Often referred to as the “Fabulous ‘50s”, Americans seemed determined to leave the war years of the ‘40s behind and charge headlong into the new decade. Women were now juggling both work at home and a job, and this new surge into the work place required a new type of wardrobe. Skirts, both pencil straight and gathered at the waist, fitted dresses with Peter Pan collars and pointed top shoes filled closets of the ‘50s “working Mom.”

The controversial spaghetti strap dress, banned by some institutions for being immodest, was camouflaged for daytime with a cardigan sweater, only to be flaunted when the sun set. Teenage girls followed their mother’s need for fashion with two-piece sweater sets, cuffed jeans, Capri pants, poodle skirts, and the more crinolines the better.

To many the 1960s stand as one of the most influential fashion decades of the 20th century. The early part of the ‘60s found America captivated by the style and grace of First Lady Jackie Kennedy. Her designer pastel suits and pillbox hats for day wear and full skirted evening gowns for State affairs were quickly translated into affordable fashion for the masses. In the mid-’60s Stiletto heels {ouch!} replaced comfortable shoes, everywhere you looked was the color ORANGE, and men’s ties were wider than many of the bikinis tops on the beach.

In a decade flooded with fashion trends there would be one piece of clothing that would change the fashion world forever. It would surface as a garment with no social, financial or cultural boundaries. It was instantly embraced by women worldwide and from all walks of life. It came to us in 1964 and is considered, by many, to be the number 1 fashion statement of the 20th century. It was, and is, the mini-skirt.

After years of being bashed for her lack of style, Diane Keaton was an unlikely candidate to establish one of the the hottest looks of the 1970s. Renowned designer Ralph Lauren is credited for the “Annie Hall” look sported by Keaton in the 1977 box office hit by the same name. Bowlers, narrow ‘70s ties and stripped waist coats roll off the racks at retro shops still today, to create the look that established the ‘second hand shop’ as an acceptable fashion venue.

Uncomfortable, dangerous and the literal “downfall” of many, the platform shoe has to be one of the most unusual fashion statements of the 1900s. Worn by TV sitcom actor-turned-movie star John Travolta, the platform shoe is featured in the opening scene of the one of the most successful movies of all times, “Saturday Night Fever.” Just typing the name of that movie guarantees at least a day of having “Stayin’ Alive’ stuck in my head, and now yours.
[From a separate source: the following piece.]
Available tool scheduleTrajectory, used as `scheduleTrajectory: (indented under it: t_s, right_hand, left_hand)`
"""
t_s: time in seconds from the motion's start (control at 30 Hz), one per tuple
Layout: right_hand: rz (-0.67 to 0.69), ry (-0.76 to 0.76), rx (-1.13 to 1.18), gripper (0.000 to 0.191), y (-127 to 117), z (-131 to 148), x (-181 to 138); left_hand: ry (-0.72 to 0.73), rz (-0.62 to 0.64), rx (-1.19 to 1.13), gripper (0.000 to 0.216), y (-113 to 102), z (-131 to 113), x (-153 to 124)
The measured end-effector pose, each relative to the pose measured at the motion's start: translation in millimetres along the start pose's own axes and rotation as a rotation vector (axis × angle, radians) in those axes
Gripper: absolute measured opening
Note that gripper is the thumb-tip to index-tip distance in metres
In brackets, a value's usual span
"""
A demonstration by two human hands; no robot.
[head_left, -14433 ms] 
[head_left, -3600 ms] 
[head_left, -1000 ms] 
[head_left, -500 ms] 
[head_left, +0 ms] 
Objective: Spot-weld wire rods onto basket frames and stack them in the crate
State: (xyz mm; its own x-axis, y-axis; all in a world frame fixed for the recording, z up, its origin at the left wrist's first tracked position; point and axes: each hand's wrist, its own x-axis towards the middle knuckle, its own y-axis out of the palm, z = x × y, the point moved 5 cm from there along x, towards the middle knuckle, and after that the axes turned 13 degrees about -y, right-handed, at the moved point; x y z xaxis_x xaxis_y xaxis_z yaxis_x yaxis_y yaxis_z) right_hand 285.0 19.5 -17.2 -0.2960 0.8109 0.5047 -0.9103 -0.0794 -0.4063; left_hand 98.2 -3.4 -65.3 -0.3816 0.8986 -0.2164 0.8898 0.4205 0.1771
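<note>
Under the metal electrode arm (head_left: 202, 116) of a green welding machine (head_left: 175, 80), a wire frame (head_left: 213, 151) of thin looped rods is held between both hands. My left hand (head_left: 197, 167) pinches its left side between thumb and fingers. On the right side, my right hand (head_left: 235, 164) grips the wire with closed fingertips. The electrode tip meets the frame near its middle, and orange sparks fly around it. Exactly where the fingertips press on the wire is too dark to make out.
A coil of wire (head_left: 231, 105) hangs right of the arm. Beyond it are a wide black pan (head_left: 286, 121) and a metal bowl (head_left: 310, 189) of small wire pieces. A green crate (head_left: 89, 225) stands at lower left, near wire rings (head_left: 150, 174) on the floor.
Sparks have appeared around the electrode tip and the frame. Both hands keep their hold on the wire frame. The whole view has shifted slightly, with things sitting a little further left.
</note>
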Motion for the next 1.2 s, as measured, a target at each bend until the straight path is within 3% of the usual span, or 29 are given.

Based on the story of a young Brooklyn man coming of age, this film introduced us to the world of “Disco,” an awareness that would alter the fields of dance, music and fashion for many years to come. In addition to the platform shoe, “Saturday Night Fever” also gave us, the white three-piece suit, the tie-less open collar shirt {with as many gold chains as possible}, the wrap around skirt and bell bottom pants.

As the audience of followers for the fashions of yesteryear increases, many of them many are turning away from shopping malls and finding their niche at thrift stores, resale shops and antique stores.

You ask why? Why not! Prices are affordable, shopping is an adventure and...everything old is new again!